Task requirements: Please return the whole listing exactly.

Material provided:
------------------------------------------------

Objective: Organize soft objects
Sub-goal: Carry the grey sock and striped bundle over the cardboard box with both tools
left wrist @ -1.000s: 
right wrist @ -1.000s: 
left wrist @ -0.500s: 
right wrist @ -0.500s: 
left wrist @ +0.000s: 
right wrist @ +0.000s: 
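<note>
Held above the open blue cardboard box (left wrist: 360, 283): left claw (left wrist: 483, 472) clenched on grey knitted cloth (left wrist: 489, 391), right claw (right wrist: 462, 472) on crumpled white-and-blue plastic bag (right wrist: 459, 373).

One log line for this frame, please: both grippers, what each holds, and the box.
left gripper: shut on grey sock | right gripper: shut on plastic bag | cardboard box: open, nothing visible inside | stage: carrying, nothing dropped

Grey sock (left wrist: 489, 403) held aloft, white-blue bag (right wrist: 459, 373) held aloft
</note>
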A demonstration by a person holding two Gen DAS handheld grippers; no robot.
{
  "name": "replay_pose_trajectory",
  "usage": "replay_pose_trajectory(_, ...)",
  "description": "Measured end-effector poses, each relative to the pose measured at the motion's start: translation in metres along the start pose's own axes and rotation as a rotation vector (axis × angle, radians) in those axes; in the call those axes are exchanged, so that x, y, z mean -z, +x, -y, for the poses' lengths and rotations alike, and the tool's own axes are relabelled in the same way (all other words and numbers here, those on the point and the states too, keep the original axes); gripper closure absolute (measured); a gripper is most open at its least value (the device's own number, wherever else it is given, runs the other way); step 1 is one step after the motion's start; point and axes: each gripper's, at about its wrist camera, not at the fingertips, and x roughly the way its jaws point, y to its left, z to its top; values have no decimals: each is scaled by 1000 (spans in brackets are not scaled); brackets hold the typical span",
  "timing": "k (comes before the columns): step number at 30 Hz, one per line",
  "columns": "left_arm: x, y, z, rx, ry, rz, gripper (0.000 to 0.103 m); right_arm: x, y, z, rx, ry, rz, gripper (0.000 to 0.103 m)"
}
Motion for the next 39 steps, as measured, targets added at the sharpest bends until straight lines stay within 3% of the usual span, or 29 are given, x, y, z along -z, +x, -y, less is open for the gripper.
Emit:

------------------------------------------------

Written response:
Objective: Organize soft objects
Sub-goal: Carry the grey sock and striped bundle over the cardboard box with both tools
left wrist @ -1.000s: 
right wrist @ -1.000s: 
left wrist @ -0.500s: 
right wrist @ -0.500s: 
left wrist @ +0.000s: 
right wrist @ +0.000s: 
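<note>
Held above the open blue cardboard box (left wrist: 360, 283): left claw (left wrist: 483, 472) clenched on grey knitted cloth (left wrist: 489, 391), right claw (right wrist: 462, 472) on crumpled white-and-blue plastic bag (right wrist: 459, 373).

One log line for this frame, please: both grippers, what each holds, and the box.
left gripper: shut on grey sock | right gripper: shut on plastic bag | cardboard box: open, nothing visible inside | stage: carrying, nothing dropped

Grey sock (left wrist: 489, 403) held aloft, white-blue bag (right wrist: 459, 373) held aloft
</note>
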A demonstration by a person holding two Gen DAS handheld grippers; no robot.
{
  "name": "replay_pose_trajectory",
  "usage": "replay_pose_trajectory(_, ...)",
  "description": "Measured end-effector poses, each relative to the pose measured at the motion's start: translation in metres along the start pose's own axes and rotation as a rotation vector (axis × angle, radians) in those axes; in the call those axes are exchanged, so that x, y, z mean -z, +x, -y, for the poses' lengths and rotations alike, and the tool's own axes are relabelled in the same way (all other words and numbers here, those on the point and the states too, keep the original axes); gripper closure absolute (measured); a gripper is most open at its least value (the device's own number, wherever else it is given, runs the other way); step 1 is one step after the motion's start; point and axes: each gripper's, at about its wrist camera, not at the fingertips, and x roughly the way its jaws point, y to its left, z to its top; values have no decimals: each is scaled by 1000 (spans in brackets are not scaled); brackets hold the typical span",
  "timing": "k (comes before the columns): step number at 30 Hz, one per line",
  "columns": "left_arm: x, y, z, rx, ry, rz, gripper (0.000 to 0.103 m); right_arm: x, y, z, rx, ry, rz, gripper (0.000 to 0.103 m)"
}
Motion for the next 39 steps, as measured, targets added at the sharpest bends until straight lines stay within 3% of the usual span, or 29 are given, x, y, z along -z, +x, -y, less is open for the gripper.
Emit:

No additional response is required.